The Mallards are optimistic about getting to play this season, president Vern Stenman said.

He said the team is in discussion with Madison and Dane County health officials about what a safe return to play would look like and what would be allowed for attendance.

The Mallards could be one of the last of nine Wisconsin-based Northwoods League teams to play home games at Warner Park, if they get to play at all.

Under Forward Dane, Public Health Madison and Dane County’s plan to reopen businesses, outdoor mass gatherings are limited to 25 people, not including employees, during the Phase 1 that the county entered on Tuesday.

The limit scales upward to 100 and 250 people at other phases.

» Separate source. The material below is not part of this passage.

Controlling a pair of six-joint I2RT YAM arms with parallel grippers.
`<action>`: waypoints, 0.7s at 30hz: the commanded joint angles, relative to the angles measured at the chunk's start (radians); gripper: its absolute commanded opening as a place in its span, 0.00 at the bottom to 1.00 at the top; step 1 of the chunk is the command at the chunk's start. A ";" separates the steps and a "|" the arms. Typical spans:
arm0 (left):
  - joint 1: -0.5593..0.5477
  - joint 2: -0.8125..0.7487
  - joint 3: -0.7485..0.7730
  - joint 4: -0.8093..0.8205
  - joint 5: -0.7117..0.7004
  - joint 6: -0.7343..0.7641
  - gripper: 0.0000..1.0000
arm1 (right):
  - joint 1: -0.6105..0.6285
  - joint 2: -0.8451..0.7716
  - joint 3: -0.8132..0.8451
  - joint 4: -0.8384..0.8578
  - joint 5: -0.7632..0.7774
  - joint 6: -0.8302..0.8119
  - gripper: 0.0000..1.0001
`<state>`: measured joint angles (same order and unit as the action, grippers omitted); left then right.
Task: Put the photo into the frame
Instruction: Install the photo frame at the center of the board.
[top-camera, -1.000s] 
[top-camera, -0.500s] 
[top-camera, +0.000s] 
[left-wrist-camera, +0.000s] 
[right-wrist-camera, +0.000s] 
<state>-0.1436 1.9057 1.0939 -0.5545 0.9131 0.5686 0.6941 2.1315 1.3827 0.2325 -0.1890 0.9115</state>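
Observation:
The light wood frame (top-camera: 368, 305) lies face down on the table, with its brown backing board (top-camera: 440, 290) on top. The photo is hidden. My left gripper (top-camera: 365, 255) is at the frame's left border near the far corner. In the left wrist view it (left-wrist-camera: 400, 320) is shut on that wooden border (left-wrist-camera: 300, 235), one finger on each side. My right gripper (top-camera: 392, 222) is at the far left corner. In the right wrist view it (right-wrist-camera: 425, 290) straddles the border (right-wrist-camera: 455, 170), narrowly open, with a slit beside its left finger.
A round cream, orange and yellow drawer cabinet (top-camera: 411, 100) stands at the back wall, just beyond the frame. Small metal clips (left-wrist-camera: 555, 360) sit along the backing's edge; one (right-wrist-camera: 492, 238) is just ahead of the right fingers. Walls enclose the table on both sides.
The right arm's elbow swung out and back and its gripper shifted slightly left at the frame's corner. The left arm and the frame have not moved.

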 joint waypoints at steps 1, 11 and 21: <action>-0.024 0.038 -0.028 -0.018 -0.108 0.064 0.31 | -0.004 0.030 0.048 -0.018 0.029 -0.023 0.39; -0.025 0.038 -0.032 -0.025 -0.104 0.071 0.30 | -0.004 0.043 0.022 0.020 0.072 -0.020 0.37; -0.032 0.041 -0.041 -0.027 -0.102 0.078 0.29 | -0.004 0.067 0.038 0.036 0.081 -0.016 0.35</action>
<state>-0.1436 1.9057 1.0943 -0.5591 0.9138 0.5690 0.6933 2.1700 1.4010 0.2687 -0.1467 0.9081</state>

Other parts of Wisconsin are not under orders restricting attendance. Stenman, who’s president of the Mallards, Green Bay Booyah and Kenosha Kingfish in the Northwoods League, has different local regulations or guidance to consider with each.

The Green Bay team on Wednesday said it had developed a safety plan and capacity modifications for its ballpark and was working with the Northwoods League on developing a pod scheduling approach with other Wisconsin teams.

Hoover said the league intends to play where it can do so safely and in accordance with local regulations.

The plan in Bismarck provides for 72 games, with a limited number of fans in attendance according to North Dakota’s restart plan. Players and coaches will be tested for COVID-19 when they arrive for the season and again as necessary.

The Bismarck Larks, who entered the league in 2017, will be one of the 28-player teams there. The others created for this summer are known as the Bull Moose and the Flickertails. The latter will be made up of players and the coach that would have been with this year’s Thunder Bay Border Cats.

Border and municipal restrictions made playing in Ontario this summer impossible, the league said in a statement.

In addition to Wisconsin, North Dakota and Ontario, the 22-team league has clubs in Illinois, Indiana, Iowa, Michigan and Minnesota.

How a schedule will work inside a pod when teams are able to come on board at different dates has to be resolved, Hoover said. The potential for playoff competition, either between pods or within them, is another item in question.

“Each individual location will have to sculpt itself in accordance with what the possibilities are,” Hoover said. “Our goal is to play where and when we can, as long as we can play safely.”

The Northwoods League usually has a firm end date in the middle of August because players need to return to school. Hoover said there’s nothing firm this year.

Some other summer collegiate baseball leagues canceled the 2020 season amid the coronavirus pandemic. One of the most prominent, the Cape Cod Baseball League in Massachusetts, called off its season on April 24.

The Northwoods League, meanwhile, wants to be flexible in adjusting to what’s available.

“Hopefully we can responsibly see some baseball in a variety of communities this season,” Hoover said.